• **What needs to be done**: Copy every line from the records below that carries the word "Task".

• **Given entries**:
----------
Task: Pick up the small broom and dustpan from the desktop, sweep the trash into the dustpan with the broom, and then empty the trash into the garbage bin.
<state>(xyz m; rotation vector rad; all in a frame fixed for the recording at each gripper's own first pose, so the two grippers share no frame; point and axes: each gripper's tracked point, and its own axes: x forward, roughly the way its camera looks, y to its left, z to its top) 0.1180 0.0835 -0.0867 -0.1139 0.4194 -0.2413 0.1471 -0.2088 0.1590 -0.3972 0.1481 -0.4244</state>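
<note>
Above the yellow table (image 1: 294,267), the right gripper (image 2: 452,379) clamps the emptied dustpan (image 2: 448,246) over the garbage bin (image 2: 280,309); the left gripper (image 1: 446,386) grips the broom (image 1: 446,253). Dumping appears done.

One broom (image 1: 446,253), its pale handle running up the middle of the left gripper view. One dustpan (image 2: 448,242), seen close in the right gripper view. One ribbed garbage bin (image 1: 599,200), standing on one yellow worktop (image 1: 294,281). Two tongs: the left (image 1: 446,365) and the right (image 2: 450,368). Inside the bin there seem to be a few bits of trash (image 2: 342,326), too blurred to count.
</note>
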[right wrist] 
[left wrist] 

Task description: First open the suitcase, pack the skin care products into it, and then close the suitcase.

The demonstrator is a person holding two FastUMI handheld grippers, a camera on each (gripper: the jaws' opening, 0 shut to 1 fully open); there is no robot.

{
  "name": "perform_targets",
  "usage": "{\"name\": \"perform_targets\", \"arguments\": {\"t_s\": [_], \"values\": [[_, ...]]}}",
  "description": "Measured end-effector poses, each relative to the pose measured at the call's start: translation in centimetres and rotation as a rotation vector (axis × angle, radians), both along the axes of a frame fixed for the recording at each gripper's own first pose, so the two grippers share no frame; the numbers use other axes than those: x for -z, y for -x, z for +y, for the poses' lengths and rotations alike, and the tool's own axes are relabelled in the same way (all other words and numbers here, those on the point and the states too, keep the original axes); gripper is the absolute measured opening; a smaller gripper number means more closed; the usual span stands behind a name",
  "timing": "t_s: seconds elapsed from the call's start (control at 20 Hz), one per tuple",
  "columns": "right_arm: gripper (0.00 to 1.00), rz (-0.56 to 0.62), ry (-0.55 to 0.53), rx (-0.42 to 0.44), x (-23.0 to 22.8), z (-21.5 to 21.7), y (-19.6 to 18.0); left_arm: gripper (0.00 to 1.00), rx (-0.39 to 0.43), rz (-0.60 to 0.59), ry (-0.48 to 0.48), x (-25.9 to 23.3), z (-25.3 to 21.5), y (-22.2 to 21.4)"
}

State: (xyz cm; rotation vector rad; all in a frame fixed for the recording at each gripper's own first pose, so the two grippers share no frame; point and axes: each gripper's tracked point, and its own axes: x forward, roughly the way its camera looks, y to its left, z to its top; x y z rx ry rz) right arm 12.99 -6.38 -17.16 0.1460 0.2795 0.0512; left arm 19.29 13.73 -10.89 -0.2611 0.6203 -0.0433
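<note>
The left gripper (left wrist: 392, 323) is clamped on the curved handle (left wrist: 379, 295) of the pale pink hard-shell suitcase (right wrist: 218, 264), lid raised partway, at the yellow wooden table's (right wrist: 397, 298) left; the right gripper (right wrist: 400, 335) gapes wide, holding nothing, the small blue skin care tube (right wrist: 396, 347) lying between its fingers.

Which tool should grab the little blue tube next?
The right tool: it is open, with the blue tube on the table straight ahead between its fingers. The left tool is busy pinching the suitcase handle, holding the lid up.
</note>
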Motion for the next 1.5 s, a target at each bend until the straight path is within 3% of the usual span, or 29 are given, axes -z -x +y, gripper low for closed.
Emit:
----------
• **Exercise answer**:
Task: Pick up the small broom and dustpan from the desktop, sweep the trash into the dustpan with the broom, and then empty the trash into the garbage bin.
Task description: First open the suitcase, pack the skin care products into it, and then close the suitcase.

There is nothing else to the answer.